Assignment :: Only the lines from the one containing "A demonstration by" through the last line of the material should be returned, each exactly as it stands.
** Opening Data section block **
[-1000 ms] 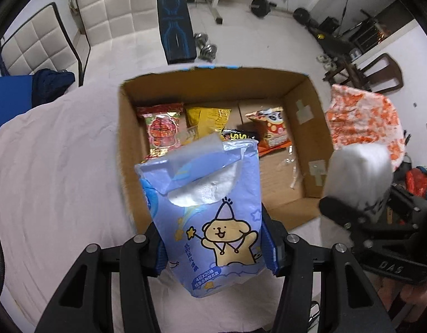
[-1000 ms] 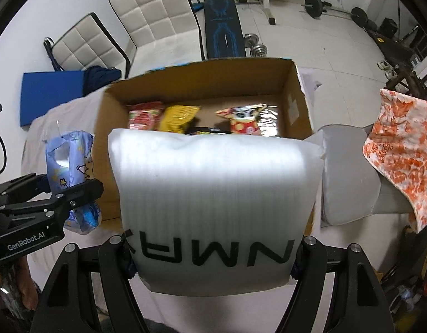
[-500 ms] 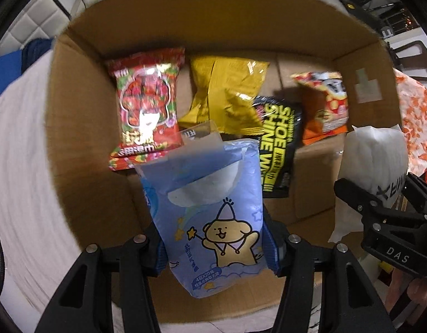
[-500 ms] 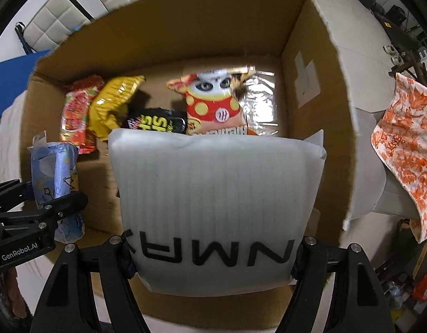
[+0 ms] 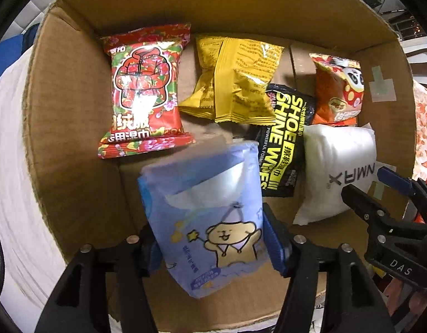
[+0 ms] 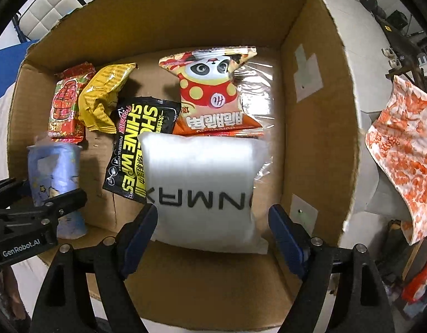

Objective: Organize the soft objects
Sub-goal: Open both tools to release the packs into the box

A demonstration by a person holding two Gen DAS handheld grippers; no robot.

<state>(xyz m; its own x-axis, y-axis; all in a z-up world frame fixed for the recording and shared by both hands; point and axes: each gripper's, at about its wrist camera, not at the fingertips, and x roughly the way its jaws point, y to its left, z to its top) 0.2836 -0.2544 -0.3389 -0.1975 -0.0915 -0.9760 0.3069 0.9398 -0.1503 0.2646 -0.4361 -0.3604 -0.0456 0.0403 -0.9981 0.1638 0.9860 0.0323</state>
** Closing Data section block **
Result of the exercise ::
A demonstration by a person holding two Gen DAS handheld grippers; no robot.

<state>(xyz m; its own x-axis, y-axis; all in a z-up world frame fixed for the recording and shared by both hands; point and axes: each gripper's, at about its wrist camera, not at the fingertips, and x roughly the way its jaws point, y to its left, z to its top) 0.2836 -0.2544 -0.3389 -0.1975 -0.0915 -0.9760 0.3069 0.9398 -0.1503 0.2646 -0.4361 -0.3604 -0.0456 0.0403 -0.9981 0.1638 0.9860 0.0323</state>

Fully answered, the exercise is complete.